Data excerpts:
★ ★ ★
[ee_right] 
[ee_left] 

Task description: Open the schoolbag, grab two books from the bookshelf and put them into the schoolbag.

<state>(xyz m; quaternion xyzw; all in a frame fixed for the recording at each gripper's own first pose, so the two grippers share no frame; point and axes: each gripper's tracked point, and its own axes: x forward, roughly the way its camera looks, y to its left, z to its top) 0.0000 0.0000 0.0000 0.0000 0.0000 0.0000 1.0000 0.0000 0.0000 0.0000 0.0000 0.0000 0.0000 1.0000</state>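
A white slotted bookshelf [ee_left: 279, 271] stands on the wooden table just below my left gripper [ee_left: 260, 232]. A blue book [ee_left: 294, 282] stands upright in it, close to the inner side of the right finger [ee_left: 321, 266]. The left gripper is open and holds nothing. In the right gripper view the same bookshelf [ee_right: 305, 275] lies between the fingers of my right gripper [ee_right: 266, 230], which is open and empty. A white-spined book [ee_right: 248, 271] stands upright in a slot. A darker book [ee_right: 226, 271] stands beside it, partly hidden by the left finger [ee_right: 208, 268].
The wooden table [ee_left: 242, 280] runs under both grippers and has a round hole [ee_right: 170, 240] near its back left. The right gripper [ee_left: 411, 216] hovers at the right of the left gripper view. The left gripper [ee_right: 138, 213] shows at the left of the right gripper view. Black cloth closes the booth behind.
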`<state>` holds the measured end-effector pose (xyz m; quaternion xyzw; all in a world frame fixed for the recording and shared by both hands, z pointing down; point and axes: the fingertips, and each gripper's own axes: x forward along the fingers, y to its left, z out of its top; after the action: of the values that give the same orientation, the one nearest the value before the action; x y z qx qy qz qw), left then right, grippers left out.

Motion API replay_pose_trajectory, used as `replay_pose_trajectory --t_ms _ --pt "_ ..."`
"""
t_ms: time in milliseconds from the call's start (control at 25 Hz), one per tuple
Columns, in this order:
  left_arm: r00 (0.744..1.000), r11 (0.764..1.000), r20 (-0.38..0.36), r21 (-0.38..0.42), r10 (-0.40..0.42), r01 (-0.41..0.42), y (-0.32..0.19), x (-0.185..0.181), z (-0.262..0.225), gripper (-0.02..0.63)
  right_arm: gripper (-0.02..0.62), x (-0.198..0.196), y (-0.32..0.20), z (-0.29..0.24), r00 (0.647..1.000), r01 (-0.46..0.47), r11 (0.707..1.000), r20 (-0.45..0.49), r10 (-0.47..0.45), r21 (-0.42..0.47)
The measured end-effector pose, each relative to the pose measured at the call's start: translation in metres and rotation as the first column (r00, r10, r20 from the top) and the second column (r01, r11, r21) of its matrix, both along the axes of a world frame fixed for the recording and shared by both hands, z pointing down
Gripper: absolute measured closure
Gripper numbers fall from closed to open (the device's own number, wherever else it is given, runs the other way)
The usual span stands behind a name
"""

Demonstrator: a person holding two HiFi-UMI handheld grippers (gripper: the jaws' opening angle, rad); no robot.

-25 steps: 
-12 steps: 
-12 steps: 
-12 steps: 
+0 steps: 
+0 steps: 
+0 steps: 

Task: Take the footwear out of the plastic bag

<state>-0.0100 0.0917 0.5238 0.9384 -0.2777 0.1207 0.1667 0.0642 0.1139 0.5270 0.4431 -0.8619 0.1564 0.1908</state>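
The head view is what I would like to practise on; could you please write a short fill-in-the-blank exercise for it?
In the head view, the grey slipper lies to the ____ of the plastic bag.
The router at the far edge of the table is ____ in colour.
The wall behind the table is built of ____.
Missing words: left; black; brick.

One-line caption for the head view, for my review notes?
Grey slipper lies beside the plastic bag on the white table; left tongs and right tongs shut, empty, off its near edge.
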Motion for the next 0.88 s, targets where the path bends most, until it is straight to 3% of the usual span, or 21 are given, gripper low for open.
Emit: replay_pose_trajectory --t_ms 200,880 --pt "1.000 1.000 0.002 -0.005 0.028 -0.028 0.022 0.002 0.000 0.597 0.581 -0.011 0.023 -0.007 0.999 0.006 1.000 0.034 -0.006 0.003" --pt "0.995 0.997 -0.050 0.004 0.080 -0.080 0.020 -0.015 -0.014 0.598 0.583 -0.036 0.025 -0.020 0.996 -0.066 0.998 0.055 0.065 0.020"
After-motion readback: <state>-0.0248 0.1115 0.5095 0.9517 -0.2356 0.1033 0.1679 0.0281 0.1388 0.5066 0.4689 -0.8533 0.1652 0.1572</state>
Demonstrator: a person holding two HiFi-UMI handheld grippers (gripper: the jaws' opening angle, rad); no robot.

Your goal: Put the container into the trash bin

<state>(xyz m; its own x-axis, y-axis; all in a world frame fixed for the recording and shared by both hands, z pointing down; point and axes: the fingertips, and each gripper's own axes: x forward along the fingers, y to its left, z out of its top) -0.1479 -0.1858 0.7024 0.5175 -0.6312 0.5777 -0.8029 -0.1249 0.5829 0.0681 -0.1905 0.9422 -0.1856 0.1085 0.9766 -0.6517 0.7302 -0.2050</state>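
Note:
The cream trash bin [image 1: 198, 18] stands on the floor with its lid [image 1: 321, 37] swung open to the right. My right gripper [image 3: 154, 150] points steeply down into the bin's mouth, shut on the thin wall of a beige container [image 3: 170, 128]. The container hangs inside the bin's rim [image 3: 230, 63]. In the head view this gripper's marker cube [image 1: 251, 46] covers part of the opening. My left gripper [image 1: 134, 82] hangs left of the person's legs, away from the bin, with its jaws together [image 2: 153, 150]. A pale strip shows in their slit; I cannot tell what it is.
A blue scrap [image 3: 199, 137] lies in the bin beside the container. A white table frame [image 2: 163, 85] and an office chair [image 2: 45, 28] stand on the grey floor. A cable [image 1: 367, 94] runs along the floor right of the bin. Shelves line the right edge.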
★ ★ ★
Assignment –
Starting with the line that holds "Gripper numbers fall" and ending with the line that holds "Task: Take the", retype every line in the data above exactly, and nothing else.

Response to the task –
Gripper numbers fall from closed to open (the device's own number, wherever else it is given, runs the other way)
The usual span stands behind a name
"""

Demonstrator: a person holding two HiFi-UMI handheld grippers (gripper: the jaws' opening angle, rad); no robot.

-25 steps: 
-12 steps: 
-12 steps: 
-12 steps: 
+0 steps: 
+0 steps: 
+0 steps: 

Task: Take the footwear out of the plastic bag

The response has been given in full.